On 10/24/2011 11:48, unruh wrote:
On 2011-10-24, A C<agcarver+...@acarver.net>  wrote:
On 10/24/2011 06:24, unruh wrote:
On 2011-10-23, Uwe Klein<u...@klein-habertwedt.de>   wrote:
A C wrote:
More interesting is that the cpu was pegged until I was able to kill and
restart ntpd.  Most of the cpu was devoted to ntpd during this locked up
period.  Simple things like typing at the console were difficult.  It
would take a few seconds for a keypress to register on the screen.  Once
ntpd was restarted the system responded normally and the cpu usage
dropped to normal levels.

This is still version 4.2.6p3.  I should probably go ahead and compile
the most recently released version but I'm at a loss to understand why
it happened.

CPU (over)loaded
or the system is swapping like mad ?

That would destroy everything ( ie slow everything to a crawl). Also
ntpd is a small program and especially at heightened niceness (which he
said he used) should not get swapped out or affected.

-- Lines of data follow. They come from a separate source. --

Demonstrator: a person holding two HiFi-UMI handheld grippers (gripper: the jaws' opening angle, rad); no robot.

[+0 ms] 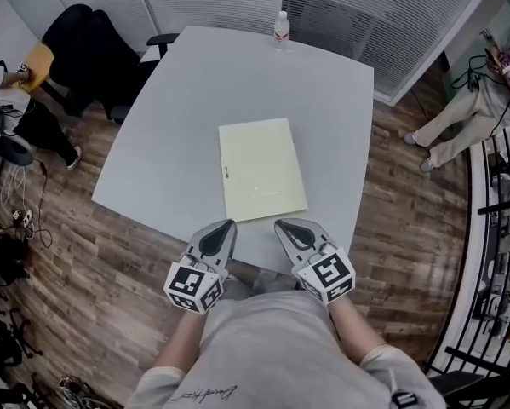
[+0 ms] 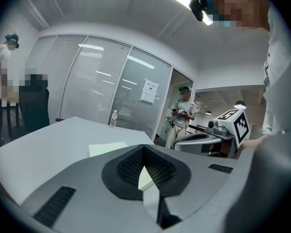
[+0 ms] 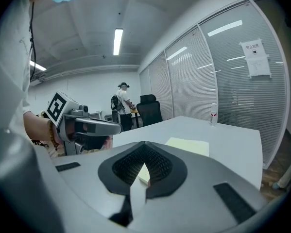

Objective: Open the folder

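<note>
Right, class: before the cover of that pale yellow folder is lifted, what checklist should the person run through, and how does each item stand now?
1. Folder flat and closed on the table: ok.
2. Nothing lying on the folder: ok.
3. Bottle well away, at the table's far edge: ok.
4. Left hand-held gripper and right hand-held gripper at the folder: not ok, both short of its near edge.
5. Jaws apart to take the cover: not ok, both shut and empty.
6. Which edge opens: cannot tell.
</note>
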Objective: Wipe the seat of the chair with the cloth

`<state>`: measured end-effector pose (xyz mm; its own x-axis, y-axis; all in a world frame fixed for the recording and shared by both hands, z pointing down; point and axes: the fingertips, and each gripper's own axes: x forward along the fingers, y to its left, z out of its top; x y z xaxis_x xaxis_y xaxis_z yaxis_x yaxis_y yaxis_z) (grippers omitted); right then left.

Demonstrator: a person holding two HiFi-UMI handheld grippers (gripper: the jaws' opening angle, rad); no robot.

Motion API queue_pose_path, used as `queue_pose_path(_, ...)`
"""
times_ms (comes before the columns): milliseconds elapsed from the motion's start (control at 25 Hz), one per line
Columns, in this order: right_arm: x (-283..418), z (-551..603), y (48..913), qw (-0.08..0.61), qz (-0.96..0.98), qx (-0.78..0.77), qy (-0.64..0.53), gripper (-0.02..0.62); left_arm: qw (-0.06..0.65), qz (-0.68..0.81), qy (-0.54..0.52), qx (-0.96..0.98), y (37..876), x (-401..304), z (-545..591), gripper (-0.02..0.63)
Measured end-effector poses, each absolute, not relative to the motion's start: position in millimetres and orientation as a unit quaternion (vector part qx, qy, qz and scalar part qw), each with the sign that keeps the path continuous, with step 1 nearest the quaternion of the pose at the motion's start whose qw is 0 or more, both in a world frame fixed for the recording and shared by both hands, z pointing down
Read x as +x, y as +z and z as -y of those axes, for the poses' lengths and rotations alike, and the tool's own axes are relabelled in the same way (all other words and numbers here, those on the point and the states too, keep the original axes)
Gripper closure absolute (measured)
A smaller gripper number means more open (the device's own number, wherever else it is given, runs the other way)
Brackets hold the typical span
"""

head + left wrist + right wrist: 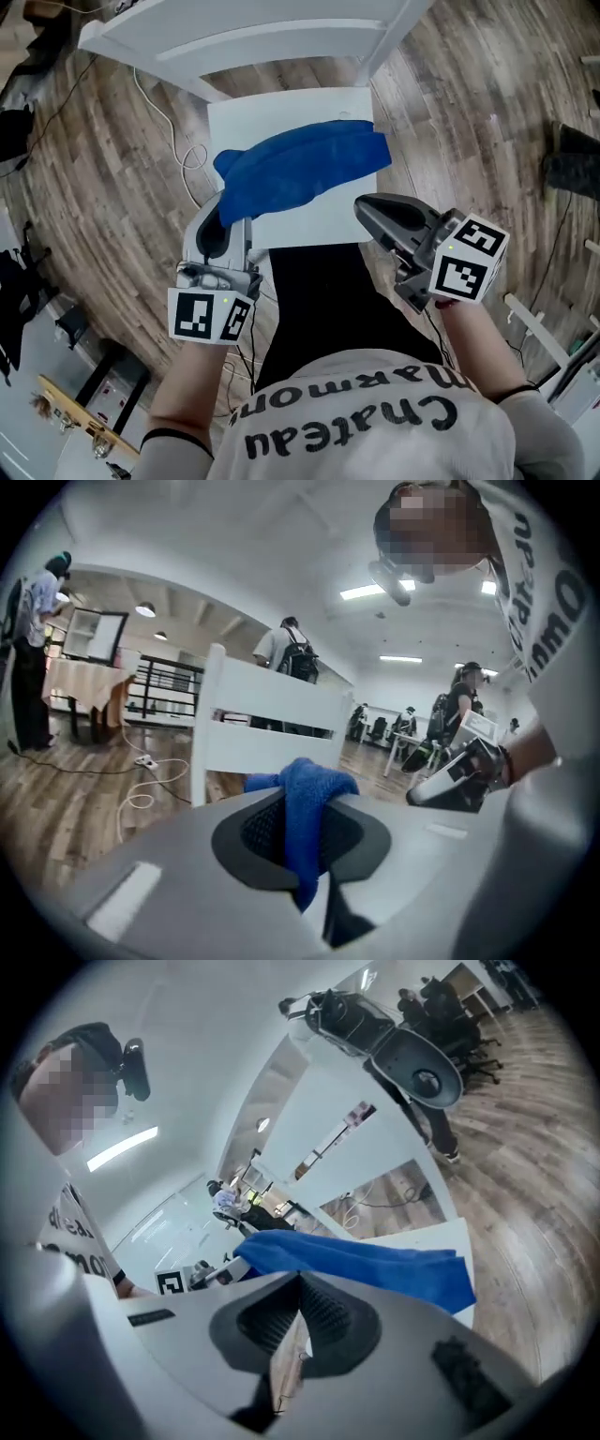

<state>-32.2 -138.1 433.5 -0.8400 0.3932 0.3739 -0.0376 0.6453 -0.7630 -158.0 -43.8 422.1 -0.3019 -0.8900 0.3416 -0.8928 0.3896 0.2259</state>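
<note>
Across the flat white seat (281, 111), a rumpled blue cloth (300, 169) stretches from front-left corner to right edge. Left gripper (223, 208) fingers pinch its end; right gripper (367, 208) fingers meet, empty.

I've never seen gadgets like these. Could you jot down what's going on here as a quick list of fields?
Furniture: white chair on a wood floor
Cloth: blue cloth, lying across the seat
Left gripper: shut on the cloth's left end
Right gripper: jaws together, nothing between them, over the seat's front right corner
</note>
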Motion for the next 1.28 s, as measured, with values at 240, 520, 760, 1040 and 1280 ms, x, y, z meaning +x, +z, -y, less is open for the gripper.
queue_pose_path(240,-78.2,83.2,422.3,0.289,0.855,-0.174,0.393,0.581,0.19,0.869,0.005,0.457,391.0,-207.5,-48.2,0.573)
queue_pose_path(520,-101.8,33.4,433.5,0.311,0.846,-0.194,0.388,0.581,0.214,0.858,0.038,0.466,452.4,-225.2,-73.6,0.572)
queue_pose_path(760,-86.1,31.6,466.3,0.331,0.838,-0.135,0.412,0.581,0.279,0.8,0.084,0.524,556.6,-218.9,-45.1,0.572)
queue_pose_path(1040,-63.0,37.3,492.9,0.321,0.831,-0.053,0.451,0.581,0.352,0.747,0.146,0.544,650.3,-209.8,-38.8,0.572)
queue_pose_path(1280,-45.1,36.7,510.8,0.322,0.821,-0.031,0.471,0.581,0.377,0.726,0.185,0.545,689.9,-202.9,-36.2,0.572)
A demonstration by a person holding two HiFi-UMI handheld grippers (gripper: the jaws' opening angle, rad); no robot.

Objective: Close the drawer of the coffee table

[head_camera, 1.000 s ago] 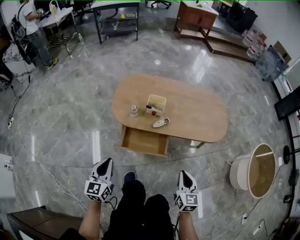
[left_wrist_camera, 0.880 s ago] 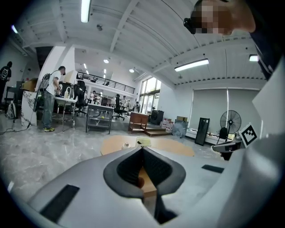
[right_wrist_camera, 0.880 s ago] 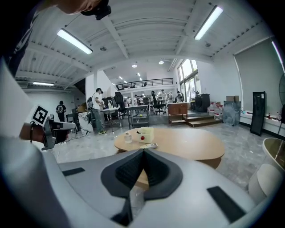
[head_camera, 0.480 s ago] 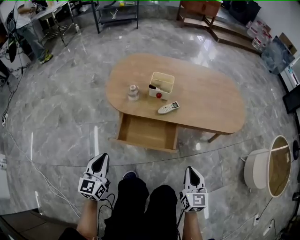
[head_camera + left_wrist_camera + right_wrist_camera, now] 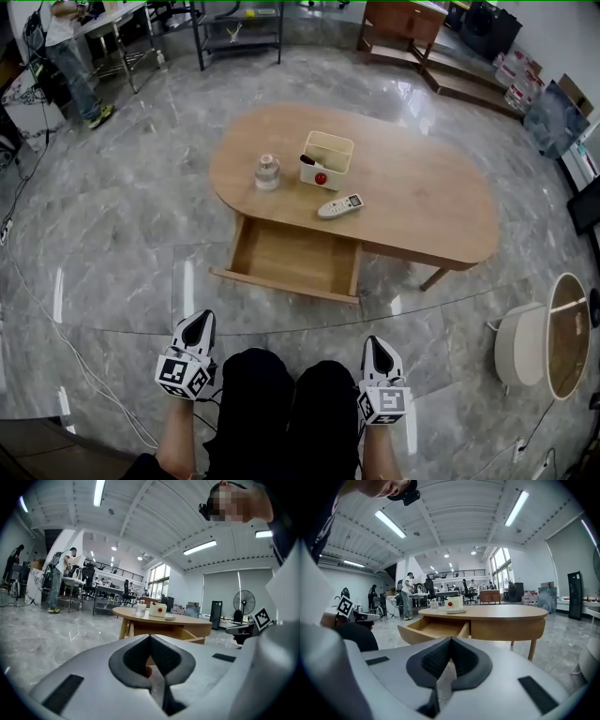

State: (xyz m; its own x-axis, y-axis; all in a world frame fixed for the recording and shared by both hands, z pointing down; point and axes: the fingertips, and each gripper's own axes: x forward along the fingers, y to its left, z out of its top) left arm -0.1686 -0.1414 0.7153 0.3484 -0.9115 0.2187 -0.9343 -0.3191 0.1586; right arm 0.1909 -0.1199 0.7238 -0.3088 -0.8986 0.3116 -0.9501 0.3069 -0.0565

( I'd think it is swapping? )


Right, the swapping would only occur if I was trying to actively do
something while diagnosing the problem.  Otherwise the system load is so
low there's no real need to swap.  There is no desktop environment

? swapping occurs if system memory fills up completely and there is no
more memory. It does not just refer to any disk access. Run top and see
if there is a substantial swap useage. If there issomething is very
wrong.

I was making the statement that swapping occured only when I was actively attempting to debug the situation. Leaving the machine alone did not result in sustained swapping.


running on the system, only the standard daemons plus some extras (sshd,
ntpd, gpsd, crond, syslogd, inetd, postfix for system messages only) and
then one xterm (with ssh session inside) and one xclock.  The cron jobs
are mostly system housekeeping (log rotation, etc.) that occur at 0:00
but the crashes would occur at other times so none of the cron jobs were
running at the time of any crash.

NOne of those would cause swapping unless you only have 1MB of memory.

I understand that, I was only documenting them for completeness.